Researchers rounded up 28 horses from stables in Surrey and Sussex in the UK. The horses were shown photos of men they'd never seen before while researchers monitored their heart rates and behavior.

Happy pictures didn’t provoke much of a response in the horses, but when the men in the pictures looked angry, the horses’ heart rates increased. They also turned their heads to view those pictures with their left eye—an action associated with increased attention. Previous studies have shown that many animals use their left eyes to look at things that are scary or alarming. This is likely because input from the left eye is sent to the brain’s right hemisphere, a region associated with processing threats.

Dogs, too, have been shown to look at angry human faces with their left eyes; and dogs, too, have had close relationships with humans for thousands of years. Is it any wonder they learned to read us?

"It's interesting to note that the horses had a strong reaction to the negative expressions but less so to the positive,” study co-author Amy Smith said in a press release. "This may be because it is particularly important for animals to recognize threats in their environment. In this context, recognizing angry faces may act as a warning system, allowing horses to anticipate negative human behavior such as rough handling." 
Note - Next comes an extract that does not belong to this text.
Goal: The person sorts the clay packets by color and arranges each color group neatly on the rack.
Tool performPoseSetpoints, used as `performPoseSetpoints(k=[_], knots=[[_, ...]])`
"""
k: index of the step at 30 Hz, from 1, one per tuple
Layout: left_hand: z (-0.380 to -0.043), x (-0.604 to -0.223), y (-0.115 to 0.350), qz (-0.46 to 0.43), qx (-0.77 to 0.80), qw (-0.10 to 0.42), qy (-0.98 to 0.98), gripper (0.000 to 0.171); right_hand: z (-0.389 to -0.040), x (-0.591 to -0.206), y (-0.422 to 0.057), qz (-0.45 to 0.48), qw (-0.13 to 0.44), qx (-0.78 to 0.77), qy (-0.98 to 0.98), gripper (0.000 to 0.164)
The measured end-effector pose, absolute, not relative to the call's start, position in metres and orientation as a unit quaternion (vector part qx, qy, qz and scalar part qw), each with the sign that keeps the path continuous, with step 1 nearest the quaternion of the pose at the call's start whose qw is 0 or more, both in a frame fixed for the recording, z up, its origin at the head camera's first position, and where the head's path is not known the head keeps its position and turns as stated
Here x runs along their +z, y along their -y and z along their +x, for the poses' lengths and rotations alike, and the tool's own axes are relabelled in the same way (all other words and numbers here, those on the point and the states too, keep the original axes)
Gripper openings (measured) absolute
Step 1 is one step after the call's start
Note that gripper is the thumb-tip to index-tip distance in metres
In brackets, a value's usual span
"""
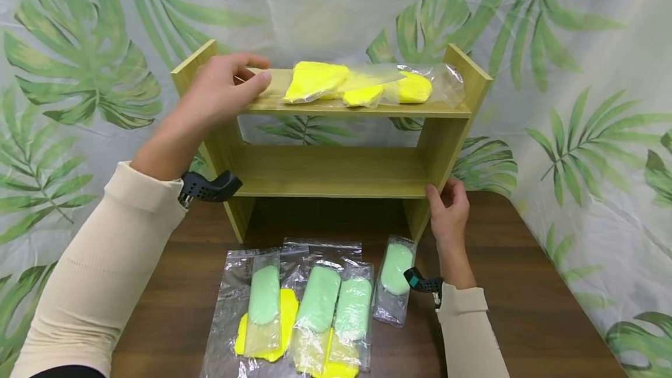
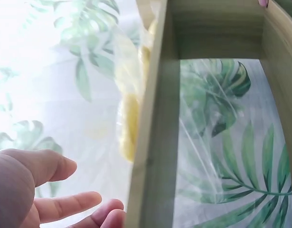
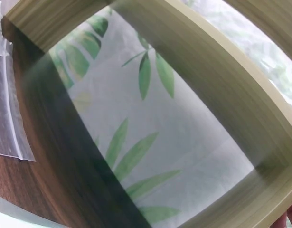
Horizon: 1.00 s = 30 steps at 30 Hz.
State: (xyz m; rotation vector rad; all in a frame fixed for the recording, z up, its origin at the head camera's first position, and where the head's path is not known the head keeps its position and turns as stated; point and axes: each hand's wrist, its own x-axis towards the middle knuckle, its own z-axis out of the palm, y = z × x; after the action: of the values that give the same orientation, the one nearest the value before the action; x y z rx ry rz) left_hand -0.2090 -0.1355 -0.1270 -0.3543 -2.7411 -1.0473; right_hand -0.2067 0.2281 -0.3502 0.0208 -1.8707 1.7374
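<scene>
A small wooden shelf rack (image 1: pixel 336 171) stands on the table. Over the left end of its top board is my left hand (image 1: pixel 226 83), fingers loosely bent with nothing between them; the left wrist view shows its fingertips (image 2: pixel 91 199) beside the board's edge. To the right of that hand, flat yellow pieces (image 1: pixel 317 79) in clear plastic bags lie along the top board. Lower down, my right hand (image 1: pixel 450 214) grips the rack's right side panel, thumb at the front edge and fingers on the outer side. Only some fingers show at the corner of the right wrist view.
In front of the rack, several clear bags with pale green oblong pieces (image 1: pixel 317 299) lie over larger bags holding yellow pieces (image 1: pixel 287 314). One more green piece (image 1: pixel 396 267) in its bag lies near the right panel. A leaf-patterned cloth (image 1: pixel 593 45) hangs behind the dark wooden table (image 1: pixel 525 308).
</scene>
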Motion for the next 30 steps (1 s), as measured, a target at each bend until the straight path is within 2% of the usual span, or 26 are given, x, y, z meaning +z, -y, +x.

The study marks the first time human expressions have been shown to affect another animal’s heart rate. Co-author Karen McComb has a few theories on how this interaction evolved. “There are several possible explanations for our findings,” she said in the press release. “Horses may have adapted an ancestral ability for reading emotional cues in other horses to respond appropriately to human facial expressions during their co-evolution. Alternatively, individual horses may have learned to interpret human expressions during their own lifetime.”

Part of what makes this finding so unusual, McComb added, is the fact that a horse’s facial structure and expressions are so different from a human’s. Smith agreed: "What's really interesting about this research is that it shows that horses have the ability to read emotions across the species barrier. We have known for a long time that horses are a socially sophisticated species but this is the first time we have seen that they can distinguish between positive and negative human facial expressions."